What are the tragic elements of The Cherry Orchard, by Anton Chekov? I need to debate the proposition that The Cherry Orchard is a satire, but there is so much to say so I'm having trouble focusing...

What are the tragic elements of The Cherry Orchard, by Anton Chekov? I need to debate the proposition that The Cherry Orchard is a satire, but there is so much to say so I'm having trouble focusing my argument...

Expert Answers
poetrymfa eNotes educator| Certified Educator

Arguably the most tragic element of Chekhov's The Cherry Orchard is the auctioning off of the titular cherry orchard which belongs to Lyubov Andreyevna Ranevskaya and her brother, Leonid Andreieveitch Gayev. The orchard must be sold off in August to the highest bidder in order to pay off the debts of the family; the only alternative option—the destruction of the orchard to make room for summer cottages—does not appeal to this sentimental family.

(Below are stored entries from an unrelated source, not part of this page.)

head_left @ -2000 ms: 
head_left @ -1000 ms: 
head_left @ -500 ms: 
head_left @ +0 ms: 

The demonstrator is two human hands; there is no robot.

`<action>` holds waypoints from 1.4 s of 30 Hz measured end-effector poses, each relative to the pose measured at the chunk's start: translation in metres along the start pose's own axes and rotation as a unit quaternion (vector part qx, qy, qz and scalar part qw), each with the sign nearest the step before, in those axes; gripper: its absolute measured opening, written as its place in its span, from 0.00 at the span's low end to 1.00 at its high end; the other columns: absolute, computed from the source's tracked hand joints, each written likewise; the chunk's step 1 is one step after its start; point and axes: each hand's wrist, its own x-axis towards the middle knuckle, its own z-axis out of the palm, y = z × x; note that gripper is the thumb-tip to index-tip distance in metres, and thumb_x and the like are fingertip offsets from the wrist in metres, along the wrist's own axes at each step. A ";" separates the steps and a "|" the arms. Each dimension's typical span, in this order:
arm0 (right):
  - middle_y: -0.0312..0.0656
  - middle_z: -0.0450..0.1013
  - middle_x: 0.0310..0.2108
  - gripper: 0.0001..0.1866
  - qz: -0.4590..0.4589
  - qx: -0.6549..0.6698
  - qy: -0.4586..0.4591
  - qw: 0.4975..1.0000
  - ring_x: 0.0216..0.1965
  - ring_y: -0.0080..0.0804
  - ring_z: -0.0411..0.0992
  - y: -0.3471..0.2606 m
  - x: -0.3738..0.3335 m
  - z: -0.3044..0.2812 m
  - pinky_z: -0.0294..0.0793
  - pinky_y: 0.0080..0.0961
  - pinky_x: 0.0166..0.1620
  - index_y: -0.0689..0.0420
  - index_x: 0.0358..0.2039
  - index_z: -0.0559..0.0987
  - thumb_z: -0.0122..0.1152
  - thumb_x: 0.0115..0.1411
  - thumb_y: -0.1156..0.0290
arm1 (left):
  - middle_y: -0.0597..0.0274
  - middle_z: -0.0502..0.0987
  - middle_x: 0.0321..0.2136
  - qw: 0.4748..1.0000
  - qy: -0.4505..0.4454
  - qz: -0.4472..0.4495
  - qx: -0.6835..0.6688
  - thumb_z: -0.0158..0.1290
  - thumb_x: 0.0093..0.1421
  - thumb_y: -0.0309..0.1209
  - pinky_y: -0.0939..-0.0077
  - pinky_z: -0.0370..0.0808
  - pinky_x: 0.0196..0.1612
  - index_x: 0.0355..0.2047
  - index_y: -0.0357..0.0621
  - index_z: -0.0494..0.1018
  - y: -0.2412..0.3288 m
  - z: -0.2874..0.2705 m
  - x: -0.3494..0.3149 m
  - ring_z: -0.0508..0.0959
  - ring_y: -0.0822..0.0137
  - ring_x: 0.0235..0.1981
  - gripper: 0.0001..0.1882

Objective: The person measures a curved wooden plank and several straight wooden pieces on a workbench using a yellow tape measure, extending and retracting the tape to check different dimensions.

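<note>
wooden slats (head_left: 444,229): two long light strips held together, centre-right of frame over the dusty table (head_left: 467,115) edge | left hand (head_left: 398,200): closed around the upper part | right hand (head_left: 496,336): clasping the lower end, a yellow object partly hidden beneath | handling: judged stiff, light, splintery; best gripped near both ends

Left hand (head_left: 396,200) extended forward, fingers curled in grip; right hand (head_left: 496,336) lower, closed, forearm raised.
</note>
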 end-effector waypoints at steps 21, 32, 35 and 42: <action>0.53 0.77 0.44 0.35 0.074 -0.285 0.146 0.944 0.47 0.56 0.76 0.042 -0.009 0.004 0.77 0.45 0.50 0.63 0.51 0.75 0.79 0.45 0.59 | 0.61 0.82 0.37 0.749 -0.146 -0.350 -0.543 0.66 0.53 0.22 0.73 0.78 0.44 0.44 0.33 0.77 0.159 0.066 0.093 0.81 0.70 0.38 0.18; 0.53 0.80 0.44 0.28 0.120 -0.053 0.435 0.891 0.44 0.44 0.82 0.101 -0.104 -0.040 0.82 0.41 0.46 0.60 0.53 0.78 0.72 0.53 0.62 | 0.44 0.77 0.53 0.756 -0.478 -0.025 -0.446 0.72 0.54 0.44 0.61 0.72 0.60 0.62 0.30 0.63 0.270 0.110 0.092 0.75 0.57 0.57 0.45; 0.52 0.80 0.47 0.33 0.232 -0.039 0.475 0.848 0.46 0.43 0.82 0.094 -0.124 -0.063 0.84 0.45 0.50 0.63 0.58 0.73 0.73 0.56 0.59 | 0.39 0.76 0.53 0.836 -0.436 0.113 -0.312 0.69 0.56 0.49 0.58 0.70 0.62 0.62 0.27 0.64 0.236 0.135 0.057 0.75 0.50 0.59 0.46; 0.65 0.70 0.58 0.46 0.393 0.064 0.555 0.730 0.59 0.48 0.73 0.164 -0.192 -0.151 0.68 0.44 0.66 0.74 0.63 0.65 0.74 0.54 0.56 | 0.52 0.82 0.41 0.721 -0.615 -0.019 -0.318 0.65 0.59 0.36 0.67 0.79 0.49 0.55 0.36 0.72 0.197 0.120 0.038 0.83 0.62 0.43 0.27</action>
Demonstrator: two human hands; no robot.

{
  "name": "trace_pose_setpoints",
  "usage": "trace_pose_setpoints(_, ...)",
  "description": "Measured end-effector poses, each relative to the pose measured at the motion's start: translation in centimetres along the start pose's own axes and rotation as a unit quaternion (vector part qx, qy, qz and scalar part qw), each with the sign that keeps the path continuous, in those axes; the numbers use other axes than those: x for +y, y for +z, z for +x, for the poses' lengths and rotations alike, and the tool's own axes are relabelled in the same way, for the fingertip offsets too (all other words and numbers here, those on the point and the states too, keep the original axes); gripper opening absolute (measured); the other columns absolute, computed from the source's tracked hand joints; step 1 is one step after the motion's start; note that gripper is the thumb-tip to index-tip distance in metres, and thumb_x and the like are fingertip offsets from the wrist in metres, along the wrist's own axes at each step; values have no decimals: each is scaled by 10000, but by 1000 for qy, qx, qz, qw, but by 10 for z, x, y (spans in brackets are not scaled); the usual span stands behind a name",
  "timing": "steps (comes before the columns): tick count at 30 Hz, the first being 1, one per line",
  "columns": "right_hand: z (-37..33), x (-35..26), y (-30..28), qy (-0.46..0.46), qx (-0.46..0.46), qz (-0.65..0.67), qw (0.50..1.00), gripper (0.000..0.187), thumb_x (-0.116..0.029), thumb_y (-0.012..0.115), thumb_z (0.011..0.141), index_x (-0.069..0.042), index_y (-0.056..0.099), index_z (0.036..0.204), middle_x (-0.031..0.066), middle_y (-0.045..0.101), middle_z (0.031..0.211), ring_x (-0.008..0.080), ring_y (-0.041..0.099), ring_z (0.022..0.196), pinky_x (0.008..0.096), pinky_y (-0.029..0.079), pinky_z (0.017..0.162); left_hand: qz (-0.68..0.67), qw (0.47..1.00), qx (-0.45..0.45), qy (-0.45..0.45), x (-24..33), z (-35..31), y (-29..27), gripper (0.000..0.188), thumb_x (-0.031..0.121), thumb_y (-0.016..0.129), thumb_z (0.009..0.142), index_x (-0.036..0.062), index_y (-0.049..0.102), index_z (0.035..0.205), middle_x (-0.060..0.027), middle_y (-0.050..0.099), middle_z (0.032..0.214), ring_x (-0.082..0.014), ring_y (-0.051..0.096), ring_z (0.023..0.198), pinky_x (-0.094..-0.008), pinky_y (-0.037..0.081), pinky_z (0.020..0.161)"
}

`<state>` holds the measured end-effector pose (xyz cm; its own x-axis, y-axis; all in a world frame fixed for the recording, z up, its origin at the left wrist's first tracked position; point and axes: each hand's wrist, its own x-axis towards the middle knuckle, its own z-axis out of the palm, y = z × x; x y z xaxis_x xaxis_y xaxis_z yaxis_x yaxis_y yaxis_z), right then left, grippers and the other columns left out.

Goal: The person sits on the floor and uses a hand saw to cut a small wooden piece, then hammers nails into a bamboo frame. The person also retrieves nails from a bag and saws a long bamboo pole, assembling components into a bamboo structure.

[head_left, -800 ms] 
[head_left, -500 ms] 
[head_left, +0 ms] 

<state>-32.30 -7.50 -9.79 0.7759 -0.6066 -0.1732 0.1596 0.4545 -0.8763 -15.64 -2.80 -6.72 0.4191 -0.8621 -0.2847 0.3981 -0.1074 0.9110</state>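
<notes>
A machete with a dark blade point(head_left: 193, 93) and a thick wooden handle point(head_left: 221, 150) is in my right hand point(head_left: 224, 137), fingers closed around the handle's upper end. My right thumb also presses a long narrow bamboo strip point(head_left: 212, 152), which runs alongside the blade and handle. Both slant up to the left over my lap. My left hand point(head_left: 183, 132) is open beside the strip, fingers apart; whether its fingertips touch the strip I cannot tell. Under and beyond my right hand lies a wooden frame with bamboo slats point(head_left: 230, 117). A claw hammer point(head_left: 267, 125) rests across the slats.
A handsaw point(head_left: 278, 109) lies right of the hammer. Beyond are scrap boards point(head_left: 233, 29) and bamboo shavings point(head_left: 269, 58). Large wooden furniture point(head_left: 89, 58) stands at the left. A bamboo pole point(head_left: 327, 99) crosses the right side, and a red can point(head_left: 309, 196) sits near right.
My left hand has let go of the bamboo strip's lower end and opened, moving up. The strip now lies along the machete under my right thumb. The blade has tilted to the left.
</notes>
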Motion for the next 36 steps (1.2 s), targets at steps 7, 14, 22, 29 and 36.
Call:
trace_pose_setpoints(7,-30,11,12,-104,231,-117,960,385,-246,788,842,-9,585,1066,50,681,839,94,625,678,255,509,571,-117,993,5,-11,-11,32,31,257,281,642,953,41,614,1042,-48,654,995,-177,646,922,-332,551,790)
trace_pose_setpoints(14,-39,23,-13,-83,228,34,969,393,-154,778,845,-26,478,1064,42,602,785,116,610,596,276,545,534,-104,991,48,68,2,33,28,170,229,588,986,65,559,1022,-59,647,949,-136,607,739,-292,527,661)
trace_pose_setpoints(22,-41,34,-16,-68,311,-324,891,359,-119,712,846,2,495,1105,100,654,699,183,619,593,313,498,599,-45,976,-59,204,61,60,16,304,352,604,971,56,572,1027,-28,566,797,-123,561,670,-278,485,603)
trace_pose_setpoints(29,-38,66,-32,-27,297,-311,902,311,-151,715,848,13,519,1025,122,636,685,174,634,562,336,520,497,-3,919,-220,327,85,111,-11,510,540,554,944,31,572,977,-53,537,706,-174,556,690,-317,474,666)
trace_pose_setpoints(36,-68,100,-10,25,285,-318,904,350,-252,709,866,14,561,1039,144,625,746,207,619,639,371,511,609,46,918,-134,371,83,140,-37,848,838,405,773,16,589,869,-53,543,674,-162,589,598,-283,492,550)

Other tragic elements within the play include:

- The death by drowning of Ravenskaya's son, Grisha, a tragedy which prompted her to run off to France for five years and leave the ancestral estate unattended, and which is brought back to the surface by the arrival of Peter Trofimov, Grisha's former tutor.

- Ravenskaya's subsequent suicide attempt, which prompted her daughter, Anya, to bring her back from France.

- The heartbreak of Dunyasha, whose feeling are selfishly toyed with by a fellow servant, Yasha. 

- The strange passivity between Varya, the adopted daughter of Ravenskaya, and Lopakhin—a relationship which is doomed by inaction.

- The purchase of the orchard by Lopakhin, who decides to tear down the orchard with an axe—the ultimate betrayal of the family. This comes to fruition as the last thing that the audience hears: the sound of axes tearing into the orchard.

- The death of Firs, the elderly manservant, who is accidentally left behind in the abandoned house and boarded up with no way out.

Those who view the play as satire are considering the critique of the extravagance of Russian aristocrats; that said, these characters—no matter how rich—really do experience tragic events and circumstances. Their wealth does not erase the very real impact of things like death, heartbreak, and loss.